§ WHAT YOU NEED TO DO
Copy every line of the following data that includes the string "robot".

___ GIVEN RECORDS ___

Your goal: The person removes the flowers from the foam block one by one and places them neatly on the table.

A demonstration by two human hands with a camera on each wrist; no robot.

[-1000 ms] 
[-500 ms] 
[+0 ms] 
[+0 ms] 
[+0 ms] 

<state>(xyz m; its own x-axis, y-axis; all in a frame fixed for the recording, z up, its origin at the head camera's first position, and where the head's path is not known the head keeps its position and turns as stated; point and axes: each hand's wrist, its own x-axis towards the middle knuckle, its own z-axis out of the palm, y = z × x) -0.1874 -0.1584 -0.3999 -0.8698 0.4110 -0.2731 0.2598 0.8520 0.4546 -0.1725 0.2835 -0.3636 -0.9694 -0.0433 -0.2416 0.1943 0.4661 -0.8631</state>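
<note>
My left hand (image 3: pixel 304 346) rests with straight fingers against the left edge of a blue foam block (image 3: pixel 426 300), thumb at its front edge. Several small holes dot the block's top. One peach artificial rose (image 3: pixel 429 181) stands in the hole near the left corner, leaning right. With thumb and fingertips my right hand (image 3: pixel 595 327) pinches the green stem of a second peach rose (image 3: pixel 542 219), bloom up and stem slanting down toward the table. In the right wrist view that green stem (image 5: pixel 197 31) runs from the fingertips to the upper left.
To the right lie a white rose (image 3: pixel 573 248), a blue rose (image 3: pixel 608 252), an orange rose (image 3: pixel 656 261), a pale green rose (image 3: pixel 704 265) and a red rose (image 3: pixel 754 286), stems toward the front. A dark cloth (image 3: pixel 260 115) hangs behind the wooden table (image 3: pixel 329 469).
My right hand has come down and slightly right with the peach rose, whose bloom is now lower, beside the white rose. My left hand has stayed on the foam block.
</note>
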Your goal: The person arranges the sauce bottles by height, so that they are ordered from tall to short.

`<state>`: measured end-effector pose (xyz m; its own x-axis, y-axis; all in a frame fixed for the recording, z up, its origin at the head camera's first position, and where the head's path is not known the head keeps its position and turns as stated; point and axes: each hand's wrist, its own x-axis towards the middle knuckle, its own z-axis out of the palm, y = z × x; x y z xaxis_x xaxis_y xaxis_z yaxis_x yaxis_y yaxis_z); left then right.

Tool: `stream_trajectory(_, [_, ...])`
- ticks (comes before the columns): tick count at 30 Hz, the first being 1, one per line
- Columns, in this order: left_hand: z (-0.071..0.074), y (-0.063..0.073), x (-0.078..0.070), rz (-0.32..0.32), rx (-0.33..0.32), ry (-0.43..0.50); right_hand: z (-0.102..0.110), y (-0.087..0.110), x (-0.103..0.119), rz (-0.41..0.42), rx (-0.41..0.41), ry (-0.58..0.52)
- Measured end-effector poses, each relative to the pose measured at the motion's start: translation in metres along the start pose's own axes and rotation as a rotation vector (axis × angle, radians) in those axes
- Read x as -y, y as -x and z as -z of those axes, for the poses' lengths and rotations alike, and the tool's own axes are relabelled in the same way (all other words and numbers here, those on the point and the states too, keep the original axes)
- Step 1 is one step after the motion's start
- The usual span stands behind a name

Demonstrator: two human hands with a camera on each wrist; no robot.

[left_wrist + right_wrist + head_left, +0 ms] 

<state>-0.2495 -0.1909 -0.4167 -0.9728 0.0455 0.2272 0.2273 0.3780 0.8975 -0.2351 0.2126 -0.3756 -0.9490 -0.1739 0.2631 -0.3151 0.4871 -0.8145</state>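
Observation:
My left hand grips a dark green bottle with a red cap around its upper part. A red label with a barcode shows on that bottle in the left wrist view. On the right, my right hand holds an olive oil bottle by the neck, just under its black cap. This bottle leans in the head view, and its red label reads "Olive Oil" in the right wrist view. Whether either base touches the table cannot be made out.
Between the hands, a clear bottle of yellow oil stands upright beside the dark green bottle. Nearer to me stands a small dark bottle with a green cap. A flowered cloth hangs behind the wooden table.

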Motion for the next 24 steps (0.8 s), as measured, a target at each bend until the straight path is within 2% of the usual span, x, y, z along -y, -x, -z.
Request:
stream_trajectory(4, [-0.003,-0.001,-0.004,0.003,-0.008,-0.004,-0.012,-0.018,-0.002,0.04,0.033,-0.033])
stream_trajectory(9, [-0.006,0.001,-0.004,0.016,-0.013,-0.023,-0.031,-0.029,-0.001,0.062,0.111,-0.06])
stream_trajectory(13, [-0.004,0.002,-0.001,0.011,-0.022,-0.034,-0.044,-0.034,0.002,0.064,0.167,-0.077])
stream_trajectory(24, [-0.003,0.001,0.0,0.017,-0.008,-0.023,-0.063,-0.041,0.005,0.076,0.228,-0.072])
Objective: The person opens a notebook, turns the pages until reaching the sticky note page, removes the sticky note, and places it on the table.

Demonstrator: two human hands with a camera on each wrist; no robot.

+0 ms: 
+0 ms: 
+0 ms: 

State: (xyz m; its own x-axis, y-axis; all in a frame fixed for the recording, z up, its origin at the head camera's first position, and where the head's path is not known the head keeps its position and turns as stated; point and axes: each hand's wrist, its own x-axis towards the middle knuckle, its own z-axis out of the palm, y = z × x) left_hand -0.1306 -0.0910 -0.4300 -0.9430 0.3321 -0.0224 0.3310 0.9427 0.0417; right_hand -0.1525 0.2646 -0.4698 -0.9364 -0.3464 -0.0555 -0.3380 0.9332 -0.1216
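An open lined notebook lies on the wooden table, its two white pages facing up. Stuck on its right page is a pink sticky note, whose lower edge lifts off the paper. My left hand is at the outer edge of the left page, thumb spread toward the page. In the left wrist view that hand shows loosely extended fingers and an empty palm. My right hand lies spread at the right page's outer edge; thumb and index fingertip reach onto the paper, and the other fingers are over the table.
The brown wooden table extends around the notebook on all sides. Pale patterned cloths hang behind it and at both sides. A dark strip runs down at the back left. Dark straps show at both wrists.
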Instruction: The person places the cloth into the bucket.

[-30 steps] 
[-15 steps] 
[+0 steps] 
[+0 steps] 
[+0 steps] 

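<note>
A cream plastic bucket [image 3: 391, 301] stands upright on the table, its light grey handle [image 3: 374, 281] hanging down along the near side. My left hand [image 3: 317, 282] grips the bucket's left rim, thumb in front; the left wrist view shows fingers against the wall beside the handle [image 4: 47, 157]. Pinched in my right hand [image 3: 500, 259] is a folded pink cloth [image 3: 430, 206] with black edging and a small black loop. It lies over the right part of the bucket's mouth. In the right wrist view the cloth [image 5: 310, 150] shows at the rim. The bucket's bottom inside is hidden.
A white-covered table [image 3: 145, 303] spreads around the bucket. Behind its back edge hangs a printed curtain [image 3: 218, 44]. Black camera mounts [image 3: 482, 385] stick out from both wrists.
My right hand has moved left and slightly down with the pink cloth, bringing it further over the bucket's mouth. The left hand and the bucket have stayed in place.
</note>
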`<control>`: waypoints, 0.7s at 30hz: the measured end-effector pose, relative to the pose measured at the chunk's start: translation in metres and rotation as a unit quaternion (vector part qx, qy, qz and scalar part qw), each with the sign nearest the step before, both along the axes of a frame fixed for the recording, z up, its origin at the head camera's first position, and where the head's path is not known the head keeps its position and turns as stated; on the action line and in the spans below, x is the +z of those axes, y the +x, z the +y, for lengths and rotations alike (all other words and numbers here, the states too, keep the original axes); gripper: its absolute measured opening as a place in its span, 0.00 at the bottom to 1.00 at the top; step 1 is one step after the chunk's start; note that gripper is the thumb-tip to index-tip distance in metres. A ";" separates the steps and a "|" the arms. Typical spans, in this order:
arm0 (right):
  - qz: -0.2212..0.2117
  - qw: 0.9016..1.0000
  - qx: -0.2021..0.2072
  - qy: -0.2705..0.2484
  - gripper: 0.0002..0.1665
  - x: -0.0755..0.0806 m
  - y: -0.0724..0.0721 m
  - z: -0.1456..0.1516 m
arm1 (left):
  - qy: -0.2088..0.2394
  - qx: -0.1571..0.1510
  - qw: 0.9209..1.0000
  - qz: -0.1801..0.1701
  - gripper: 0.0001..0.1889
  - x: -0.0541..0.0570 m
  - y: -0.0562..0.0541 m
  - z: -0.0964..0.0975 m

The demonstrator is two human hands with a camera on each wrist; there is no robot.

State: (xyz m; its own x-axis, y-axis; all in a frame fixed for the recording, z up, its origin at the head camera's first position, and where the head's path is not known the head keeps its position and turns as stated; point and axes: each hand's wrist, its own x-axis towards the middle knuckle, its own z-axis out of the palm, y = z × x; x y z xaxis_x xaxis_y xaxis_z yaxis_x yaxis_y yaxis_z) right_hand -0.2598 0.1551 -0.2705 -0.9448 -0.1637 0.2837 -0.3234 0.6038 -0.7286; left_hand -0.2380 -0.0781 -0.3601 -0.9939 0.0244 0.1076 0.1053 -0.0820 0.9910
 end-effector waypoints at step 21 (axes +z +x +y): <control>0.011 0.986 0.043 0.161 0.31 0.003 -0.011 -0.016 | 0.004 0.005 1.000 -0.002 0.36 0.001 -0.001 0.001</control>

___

§ PROBLEM SOLUTION
A demonstration by two human hands with a camera on each wrist; no robot.
Demonstrator: two human hands with a camera on each wrist; no robot.
Demonstrator: two human hands with a camera on each wrist; no robot.
The demonstrator is two human hands with a camera on each wrist; there is no robot.

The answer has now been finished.